We found two places offering Internet … one was locked up tight; the other was just opening at 10:15. Internet was G$500/hour … fair enough. David had his iPad and, with a little help from our kiosk friend, was able to get on line immediately. I had a USB memory stick with me loaded with pics and blog posts for Gentry and I planned to use the kiosk's computer. I had problems getting on-line. First, the keyboard letters were missing entirely. Second, all the screen commands were in Portuguese … I forgot to mention, it was a Brazilian Internet place.

I finally accessed Yahoo only to be blocked from the account. “It appears you have not accessed your account from this computer before. For security reasons, we'll send you a code to verify your identity.” They offered to send it to my Yahoo mail (which I couldn't access) or our SailMail email address. Well, we weren't on the boat and I didn't have my computer, so SailMail was out of the question. Luckily, David was already on line, so we opted to have the code sent to the Yahoo address.

We waited and waited. Internet was painfully slow, but not this slow. I asked for the code to be resent. It popped up on the iPad screen a few minutes later. Unfortunately, the message “Downloading this message is taking longer than usual” also appeared. We waited and waited some more. Finally, the Yahoo code appeared … just about the same time that the electricity went out. “Black-out”, murmured our Internet guy. “How long?” we queried. A shrug of the shoulders indicated anywhere between 10 minutes and 10 hours. He told us to return in 30 minutes.

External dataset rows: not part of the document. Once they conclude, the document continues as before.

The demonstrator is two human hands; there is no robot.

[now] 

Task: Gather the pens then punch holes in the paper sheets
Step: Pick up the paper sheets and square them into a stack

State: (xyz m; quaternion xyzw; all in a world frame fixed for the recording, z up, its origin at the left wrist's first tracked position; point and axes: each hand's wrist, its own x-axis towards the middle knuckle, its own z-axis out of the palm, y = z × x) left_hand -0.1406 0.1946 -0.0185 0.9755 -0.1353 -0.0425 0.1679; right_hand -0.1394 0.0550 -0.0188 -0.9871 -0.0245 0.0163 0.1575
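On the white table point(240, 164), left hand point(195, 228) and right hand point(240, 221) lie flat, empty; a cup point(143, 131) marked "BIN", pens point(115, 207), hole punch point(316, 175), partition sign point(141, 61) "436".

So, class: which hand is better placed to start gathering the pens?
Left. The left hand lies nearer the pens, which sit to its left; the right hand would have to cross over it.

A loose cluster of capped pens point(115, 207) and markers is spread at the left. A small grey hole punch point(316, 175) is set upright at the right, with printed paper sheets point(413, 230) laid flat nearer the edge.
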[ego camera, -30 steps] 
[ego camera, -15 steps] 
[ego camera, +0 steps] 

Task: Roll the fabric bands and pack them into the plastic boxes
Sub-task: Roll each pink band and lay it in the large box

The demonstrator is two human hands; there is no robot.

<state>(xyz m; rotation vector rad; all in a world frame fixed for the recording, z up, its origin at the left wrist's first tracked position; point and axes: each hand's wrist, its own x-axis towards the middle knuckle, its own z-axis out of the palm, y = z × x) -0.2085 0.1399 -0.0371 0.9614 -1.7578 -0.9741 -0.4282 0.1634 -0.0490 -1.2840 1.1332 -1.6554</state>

We checked out the flea market alley and a few other shops … Christmas decorations were on sale … and dutifully returned to the Internet shop in 30 minutes. Still no power. We had lunch and returned in another hour … still no power. We picked up some Demarara sugar from the grocery store and returned an hour after that to find the shop closed. A neighboring vendor indicated 6pm was the ETA for power resumption. We gave up and headed back to the boat.

En route, David noted that the generators for the power station, right on the main street, were housed in a semi-trailer in front of the Bartica Power & Light Company. A service truck was parked in front of the trailer.

guyana power and light

Looking up at the bird's nest of wires surrounding each utility pole along the street, we could begin to understand the power issues in Bartica.

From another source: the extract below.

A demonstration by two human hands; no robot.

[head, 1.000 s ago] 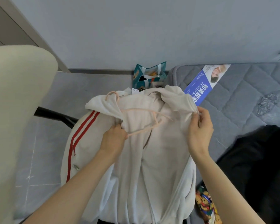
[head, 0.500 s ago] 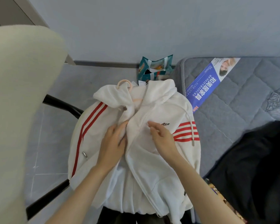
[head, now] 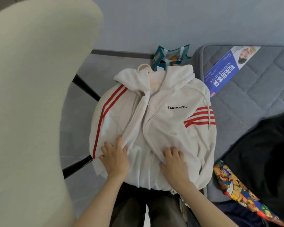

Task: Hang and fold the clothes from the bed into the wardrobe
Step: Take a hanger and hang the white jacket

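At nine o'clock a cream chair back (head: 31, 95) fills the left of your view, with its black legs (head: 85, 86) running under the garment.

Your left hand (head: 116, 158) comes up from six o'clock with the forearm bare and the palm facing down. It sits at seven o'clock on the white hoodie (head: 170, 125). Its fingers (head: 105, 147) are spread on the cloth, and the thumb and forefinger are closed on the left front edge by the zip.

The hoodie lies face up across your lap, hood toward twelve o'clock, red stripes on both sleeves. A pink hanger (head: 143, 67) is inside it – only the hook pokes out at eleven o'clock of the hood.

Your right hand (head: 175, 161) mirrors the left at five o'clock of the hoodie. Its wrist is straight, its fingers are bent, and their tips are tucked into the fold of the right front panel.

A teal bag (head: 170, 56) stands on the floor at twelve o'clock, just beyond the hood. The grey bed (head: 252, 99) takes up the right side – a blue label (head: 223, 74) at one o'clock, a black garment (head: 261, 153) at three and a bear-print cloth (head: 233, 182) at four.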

birds nest of power wires in guyana

And then it was Sunday … everything was closed. On Monday morning, bright and early, we headed back into town. We found Keevan who handled our iPad unlocking problem. We waited out a torrential downpour then headed to Digicel to purchase a SIM card and 1GB of prepaid data for a whopping G$5000. Ouch!

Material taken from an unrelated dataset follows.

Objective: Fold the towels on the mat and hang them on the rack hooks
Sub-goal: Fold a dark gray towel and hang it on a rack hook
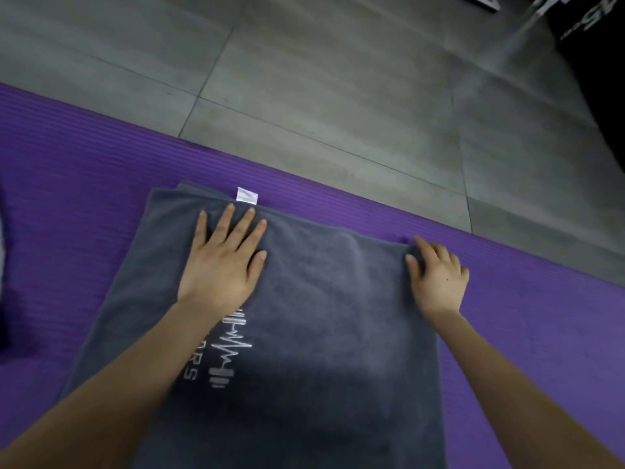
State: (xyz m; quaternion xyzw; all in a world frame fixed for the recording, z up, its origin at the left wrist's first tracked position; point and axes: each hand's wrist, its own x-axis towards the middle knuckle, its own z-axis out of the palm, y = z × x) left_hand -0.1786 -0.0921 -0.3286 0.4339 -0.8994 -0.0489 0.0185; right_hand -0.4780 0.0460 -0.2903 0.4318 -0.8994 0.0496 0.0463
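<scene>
Both arms are bare from the picture's lower edge to the fingertips. The left forearm [118,384] and right forearm [527,384] are uncovered. The left hand [221,265] has long, slender fingers with short, unpainted nails. The right hand [438,282] bears a small dark mark [448,280] on its back.

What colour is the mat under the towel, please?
Purple mat, clearest in the head view.
</scene>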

waiting out the rain in guyana

Looking at the Digicel coverage map in Guyana tells the story of where the population centers are … and aren't.

digicel coverage map

While David waited for the Digicel service to be activated (anywhere between 10 minutes and 2 hours, we were told), I headed back over to the Internet kiosk. We had never paid the fellow for our previous visit (though we'd accomplished nothing) and I was anxious to send blogs and photos to Gentry. This time we lugged my laptop ashore and I could get into Yahoo without delay. The Internet was slow, but at least I got through. Hallelujah! Just as I was finishing up, David arrived with a smile on his face and working Internet on his iPad.

at the internet kiosk in guyana

Do we sound disgruntled and frustrated? Well, we were a bit frustrated, but honestly, the rustic, vibrant feel of Bartica has been enough to overcome the Internet malaise. Life is good, especially now that we're in touch with the world once again.